#### Your assignment
Retype the records below exactly as they appear, but leave out any pictures.

......

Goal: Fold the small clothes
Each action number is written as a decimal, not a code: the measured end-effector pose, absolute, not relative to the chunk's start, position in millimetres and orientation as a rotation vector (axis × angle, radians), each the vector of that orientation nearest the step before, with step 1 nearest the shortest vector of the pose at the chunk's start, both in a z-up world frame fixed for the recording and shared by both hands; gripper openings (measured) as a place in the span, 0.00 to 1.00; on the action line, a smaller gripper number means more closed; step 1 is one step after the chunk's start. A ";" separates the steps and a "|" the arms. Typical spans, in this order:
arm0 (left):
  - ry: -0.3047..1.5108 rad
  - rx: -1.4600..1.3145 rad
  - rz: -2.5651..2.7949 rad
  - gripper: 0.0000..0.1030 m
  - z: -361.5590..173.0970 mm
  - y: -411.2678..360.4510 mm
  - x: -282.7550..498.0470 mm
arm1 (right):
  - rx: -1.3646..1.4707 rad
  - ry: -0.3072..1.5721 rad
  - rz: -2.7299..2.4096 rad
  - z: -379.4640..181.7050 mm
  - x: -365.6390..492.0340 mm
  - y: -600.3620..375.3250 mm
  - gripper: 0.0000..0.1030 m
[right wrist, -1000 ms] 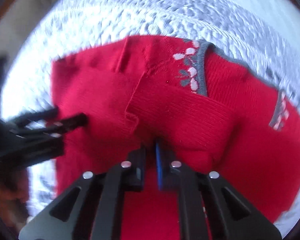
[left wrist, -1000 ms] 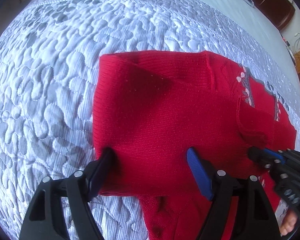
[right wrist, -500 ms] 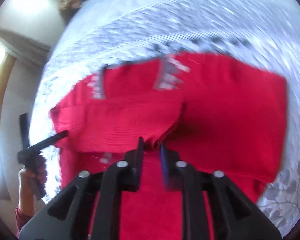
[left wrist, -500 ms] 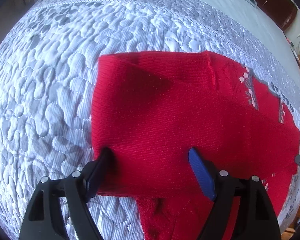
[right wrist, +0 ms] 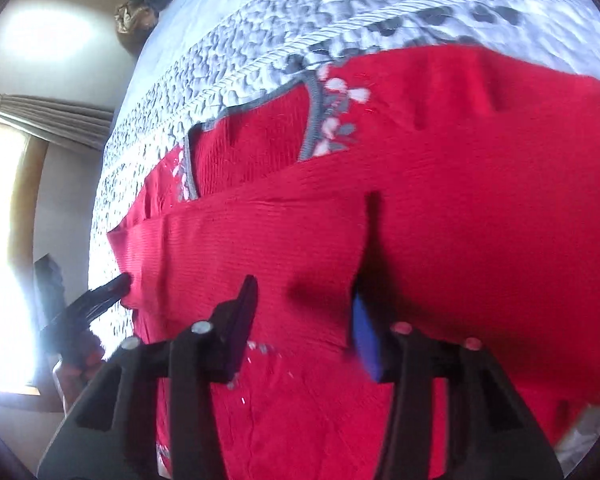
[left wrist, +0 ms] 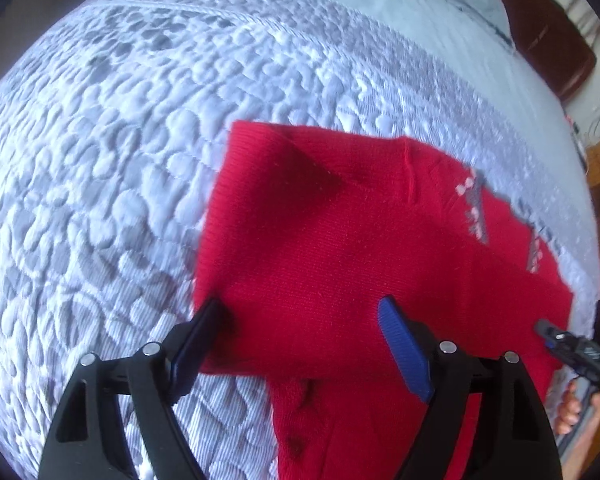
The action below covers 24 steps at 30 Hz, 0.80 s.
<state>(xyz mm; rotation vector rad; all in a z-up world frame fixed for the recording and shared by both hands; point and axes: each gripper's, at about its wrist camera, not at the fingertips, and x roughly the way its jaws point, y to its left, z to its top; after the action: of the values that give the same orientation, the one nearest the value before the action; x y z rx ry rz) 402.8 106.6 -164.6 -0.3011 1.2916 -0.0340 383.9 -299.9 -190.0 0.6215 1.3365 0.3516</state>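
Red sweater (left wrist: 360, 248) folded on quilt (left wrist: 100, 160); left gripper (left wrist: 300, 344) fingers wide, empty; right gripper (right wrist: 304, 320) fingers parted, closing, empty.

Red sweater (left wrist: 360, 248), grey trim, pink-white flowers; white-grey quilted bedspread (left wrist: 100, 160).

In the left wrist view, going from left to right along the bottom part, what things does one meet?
Quilted bedspread → black finger of the left gripper → red sweater → blue finger → right gripper.
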 end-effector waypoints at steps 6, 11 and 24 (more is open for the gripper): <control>1.223 -0.232 0.029 0.79 -152.7 117.8 389.5 | 0.535 1.220 0.404 -148.5 372.0 -302.0 0.06; 1.207 -0.200 0.032 0.79 -150.2 110.4 388.9 | 0.457 1.153 0.368 -110.0 361.8 -331.6 0.06; 1.291 -0.027 0.118 0.84 -186.3 63.9 407.4 | 0.475 1.277 0.153 -182.4 338.9 -411.6 0.25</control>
<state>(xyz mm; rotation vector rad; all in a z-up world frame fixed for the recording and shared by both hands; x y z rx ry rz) 407.4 63.9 -186.3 -0.0268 1.2911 0.1184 338.9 -411.6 -182.4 0.4748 1.2771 0.1534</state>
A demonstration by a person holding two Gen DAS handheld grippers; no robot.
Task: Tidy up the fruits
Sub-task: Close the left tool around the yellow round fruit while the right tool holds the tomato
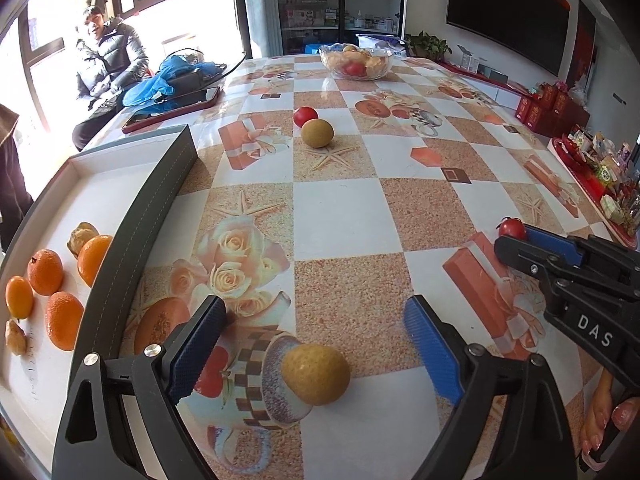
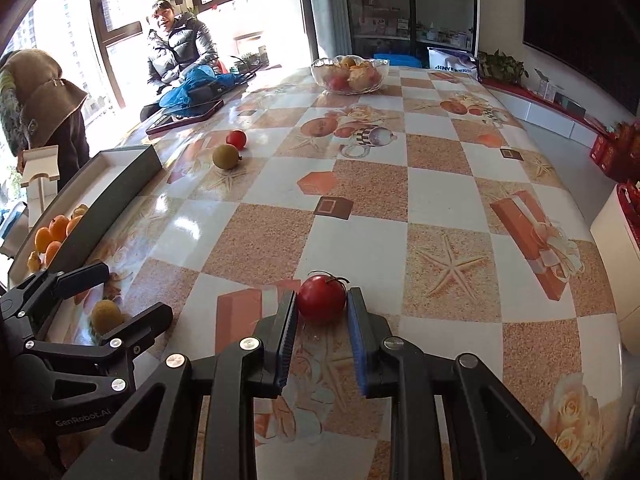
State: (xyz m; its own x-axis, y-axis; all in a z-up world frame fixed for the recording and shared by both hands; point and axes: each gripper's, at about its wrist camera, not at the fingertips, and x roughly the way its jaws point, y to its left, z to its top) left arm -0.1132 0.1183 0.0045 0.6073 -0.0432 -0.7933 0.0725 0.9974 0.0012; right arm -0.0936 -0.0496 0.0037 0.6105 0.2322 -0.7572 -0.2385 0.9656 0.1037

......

#### Result of the exercise
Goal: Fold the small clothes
Each action number is written as a decimal, not a code: the measured end-effector pose, absolute, not relative to the chunk's start, position in millimetres and orientation as a rotation vector (axis × angle, radians), each the vector of that orientation nearest the step before, with step 1 nearest the shortest vector of the pose at the chunk's start, both in a z-up world frame fixed for the recording and shared by both hands; gripper openings (measured) as a place in the span, 0.00 to 1.00; on the action line, a smaller gripper number means more closed; step 1 is one step after the chunk's start. A ";" separates the steps and a "|" the arms. Typical spans, in this order:
arm0 (left):
  - ry: -0.3047..1.5108 rad
  - rx: -1.4600..1.3145 rad
  - rz: -2.5651..2.7949 rad
  - gripper: 0.0000..0.1030 m
  - z: -361.5590..173.0970 mm
  - y: -411.2678..360.4510 mm
  - x: -282.7550..498.0470 mm
arm1 (right):
  - rx: -1.3646..1.4707 rad
  - ry: -0.3072..1.5721 rad
  - rz: -2.7299..2.4096 rad
  - z: -379.4640..181.7050 mm
  - x: -365.6390..492.0340 mm
  - y: -600.3620..375.3250 mm
  - gripper: 0.0000..0.1030 m
[right wrist, -1000 ms] 
[left wrist, -1000 ms] 
[right wrist, -500 ms] 
[left wrist, -500 ms] 
[right wrist, +0 ms] 
[left wrist, +0 ms] 
The action below covers 24 steps at 30 Hz, 0.80 s.
<state>(xyz mm; rotation vector rad; all in a z-up world frame fixed for the recording and shared by both hands; point and axes: each gripper's, at about its wrist camera, not at the fingertips, and x roughly the way its jaws point, y to its left, z to its top; after the action: of the values that give the same orientation, the one nearest the value before the action; x y z rx ry rz) 402.8 106.6 -164.6 -0.3011 1.2916 -0.0340 383.9 -299.9 -190.0 0.6215 1.3365 0.3516</state>
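Red sweater (left wrist: 360, 248) folded on quilt (left wrist: 100, 160); left gripper (left wrist: 300, 344) fingers wide, empty; right gripper (right wrist: 304, 320) fingers parted, closing, empty.

Red sweater (left wrist: 360, 248), grey trim, pink-white flowers; white-grey quilted bedspread (left wrist: 100, 160).

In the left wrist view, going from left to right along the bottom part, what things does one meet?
Quilted bedspread → black finger of the left gripper → red sweater → blue finger → right gripper.
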 end-effector waypoints at steps 6, 11 and 24 (more is open for the gripper): <control>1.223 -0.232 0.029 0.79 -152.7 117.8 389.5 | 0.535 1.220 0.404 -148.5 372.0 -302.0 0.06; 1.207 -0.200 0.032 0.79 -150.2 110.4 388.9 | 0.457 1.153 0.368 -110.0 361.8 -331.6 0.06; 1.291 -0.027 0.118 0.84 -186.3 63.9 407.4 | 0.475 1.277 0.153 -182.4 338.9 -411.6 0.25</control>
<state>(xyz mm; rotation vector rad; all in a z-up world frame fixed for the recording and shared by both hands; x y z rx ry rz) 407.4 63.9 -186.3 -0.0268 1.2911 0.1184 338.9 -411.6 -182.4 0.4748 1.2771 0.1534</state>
A demonstration by a person holding two Gen DAS handheld grippers; no robot.
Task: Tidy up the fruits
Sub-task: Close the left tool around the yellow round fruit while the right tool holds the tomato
State: (xyz m; its own x-axis, y-axis; all in a z-up world frame fixed for the recording and shared by both hands; point and axes: each gripper's, at about its wrist camera, not at the fingertips, and x roughly the way its jaws point, y to its left, z to its top) left arm -0.1132 0.1183 0.0045 0.6073 -0.0432 -0.7933 0.0725 0.9974 0.0012; right arm -0.0936 -0.0496 0.0037 0.6105 0.2322 -0.7572 -0.2385 0.9656 0.1037

The answer has been fully stated.